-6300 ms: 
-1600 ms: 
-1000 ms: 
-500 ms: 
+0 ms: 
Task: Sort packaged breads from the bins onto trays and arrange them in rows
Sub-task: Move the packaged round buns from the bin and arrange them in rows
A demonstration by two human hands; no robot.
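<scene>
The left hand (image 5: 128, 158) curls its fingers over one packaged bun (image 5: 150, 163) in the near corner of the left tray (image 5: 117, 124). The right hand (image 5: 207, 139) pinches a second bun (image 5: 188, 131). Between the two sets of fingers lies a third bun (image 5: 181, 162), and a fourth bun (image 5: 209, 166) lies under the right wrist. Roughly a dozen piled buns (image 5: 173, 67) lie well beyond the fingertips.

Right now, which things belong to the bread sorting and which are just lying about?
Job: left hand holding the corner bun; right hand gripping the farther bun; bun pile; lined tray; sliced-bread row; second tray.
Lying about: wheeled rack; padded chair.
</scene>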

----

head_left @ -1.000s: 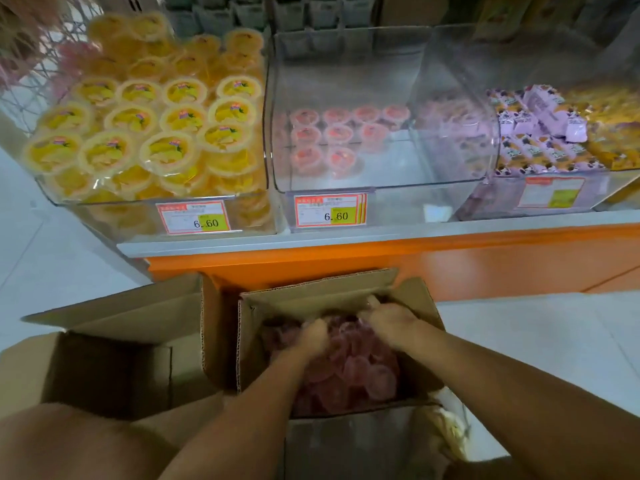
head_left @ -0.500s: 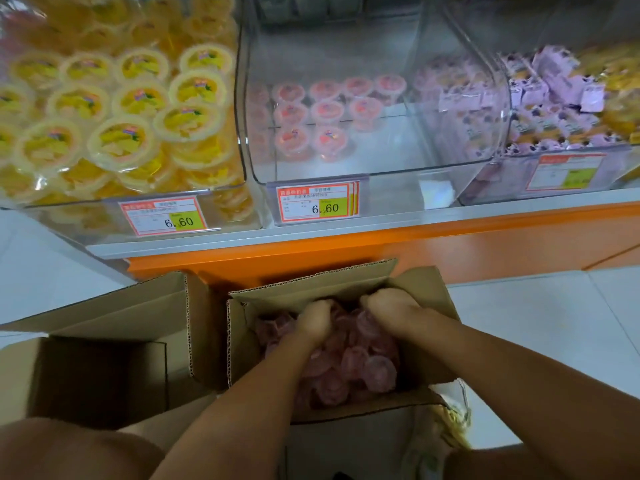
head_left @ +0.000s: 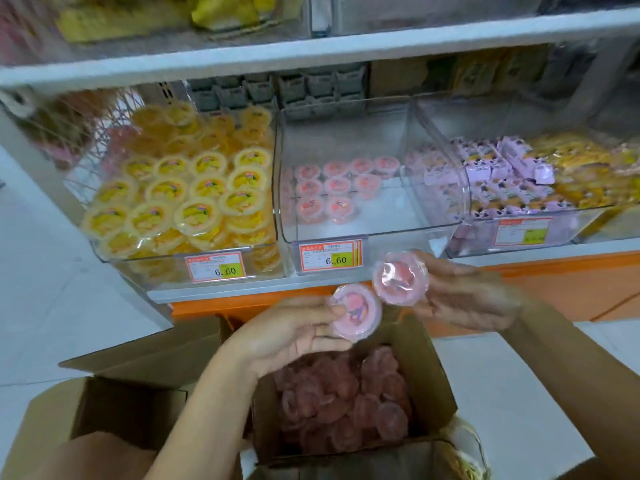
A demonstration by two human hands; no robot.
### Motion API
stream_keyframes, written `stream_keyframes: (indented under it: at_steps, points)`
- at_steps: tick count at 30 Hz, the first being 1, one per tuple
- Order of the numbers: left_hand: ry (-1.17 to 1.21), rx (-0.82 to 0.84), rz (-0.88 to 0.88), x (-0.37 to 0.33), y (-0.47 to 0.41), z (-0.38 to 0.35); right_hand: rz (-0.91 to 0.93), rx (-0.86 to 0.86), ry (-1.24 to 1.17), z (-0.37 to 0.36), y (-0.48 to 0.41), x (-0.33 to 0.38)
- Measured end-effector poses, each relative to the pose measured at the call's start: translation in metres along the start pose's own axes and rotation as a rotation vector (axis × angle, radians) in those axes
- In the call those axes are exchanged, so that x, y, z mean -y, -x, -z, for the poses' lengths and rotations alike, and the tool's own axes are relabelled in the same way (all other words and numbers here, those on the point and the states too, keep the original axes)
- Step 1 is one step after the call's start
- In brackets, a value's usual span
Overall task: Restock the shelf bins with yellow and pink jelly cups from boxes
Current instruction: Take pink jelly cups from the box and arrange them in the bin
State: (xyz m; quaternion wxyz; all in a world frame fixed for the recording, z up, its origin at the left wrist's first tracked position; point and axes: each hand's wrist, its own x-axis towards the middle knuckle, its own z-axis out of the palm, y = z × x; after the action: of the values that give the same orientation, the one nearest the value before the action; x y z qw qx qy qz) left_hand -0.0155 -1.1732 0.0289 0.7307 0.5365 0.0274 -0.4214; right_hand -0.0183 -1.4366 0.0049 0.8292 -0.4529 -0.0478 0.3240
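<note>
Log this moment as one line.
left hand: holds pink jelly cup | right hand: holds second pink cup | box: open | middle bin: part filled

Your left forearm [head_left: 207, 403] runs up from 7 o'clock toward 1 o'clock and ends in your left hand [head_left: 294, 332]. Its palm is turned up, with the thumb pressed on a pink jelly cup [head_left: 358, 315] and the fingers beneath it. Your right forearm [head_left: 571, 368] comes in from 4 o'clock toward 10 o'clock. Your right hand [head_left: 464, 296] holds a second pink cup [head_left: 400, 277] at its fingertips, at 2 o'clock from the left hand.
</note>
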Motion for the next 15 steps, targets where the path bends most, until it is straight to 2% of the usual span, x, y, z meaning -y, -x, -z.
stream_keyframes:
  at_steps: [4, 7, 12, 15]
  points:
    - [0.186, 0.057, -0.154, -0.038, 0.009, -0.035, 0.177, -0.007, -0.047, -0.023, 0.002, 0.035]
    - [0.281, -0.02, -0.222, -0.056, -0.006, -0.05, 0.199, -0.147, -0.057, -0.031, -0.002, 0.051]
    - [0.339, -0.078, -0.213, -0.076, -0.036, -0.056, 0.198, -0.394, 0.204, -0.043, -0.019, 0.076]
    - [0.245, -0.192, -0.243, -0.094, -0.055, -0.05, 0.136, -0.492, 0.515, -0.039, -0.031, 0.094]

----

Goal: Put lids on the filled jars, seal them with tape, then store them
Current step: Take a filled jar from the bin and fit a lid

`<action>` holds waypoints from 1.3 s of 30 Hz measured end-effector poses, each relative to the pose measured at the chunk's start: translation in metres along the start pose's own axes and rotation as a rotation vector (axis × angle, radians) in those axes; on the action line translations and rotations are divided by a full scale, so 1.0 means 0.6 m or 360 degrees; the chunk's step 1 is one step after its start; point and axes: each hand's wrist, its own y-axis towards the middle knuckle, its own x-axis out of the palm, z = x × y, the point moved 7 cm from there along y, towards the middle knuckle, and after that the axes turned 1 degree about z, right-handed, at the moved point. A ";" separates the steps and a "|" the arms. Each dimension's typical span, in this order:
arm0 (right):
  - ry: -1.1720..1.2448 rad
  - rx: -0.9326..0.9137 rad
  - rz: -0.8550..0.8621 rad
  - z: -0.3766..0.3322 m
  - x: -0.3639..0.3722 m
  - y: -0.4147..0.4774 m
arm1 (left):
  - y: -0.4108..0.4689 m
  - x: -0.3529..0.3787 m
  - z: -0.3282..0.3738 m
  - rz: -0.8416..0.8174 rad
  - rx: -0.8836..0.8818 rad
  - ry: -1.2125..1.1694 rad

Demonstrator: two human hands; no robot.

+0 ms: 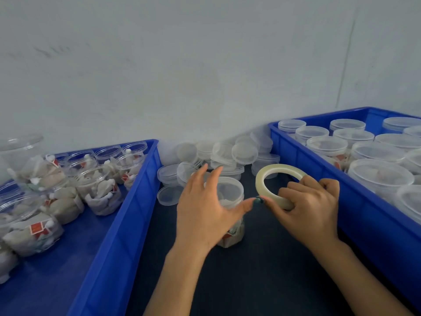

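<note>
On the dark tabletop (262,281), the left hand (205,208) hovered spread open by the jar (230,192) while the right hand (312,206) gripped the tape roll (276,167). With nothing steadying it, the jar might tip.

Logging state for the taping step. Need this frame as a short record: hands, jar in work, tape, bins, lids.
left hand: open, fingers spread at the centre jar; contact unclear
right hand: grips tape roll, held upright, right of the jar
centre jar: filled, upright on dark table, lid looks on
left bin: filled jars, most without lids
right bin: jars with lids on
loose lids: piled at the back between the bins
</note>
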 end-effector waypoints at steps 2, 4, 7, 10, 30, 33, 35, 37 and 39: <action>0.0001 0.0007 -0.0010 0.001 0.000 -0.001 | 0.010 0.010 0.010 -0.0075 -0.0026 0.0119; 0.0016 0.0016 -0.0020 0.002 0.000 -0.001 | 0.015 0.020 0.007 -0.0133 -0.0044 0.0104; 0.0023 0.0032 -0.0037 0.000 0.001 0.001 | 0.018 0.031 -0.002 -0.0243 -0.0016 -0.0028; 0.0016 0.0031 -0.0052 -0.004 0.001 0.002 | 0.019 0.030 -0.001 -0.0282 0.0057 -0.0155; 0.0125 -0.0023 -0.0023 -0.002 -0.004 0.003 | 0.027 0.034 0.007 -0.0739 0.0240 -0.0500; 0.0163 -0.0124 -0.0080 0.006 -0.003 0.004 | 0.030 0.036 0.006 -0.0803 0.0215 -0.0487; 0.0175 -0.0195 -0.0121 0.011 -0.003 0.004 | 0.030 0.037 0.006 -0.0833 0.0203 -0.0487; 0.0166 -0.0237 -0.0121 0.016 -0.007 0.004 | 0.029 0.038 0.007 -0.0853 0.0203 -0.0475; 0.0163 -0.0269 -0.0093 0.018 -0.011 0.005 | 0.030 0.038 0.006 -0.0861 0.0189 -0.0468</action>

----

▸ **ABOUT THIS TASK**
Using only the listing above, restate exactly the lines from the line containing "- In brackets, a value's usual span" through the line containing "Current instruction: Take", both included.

▸ **EXERCISE SOLUTION**
- In brackets, a value's usual span
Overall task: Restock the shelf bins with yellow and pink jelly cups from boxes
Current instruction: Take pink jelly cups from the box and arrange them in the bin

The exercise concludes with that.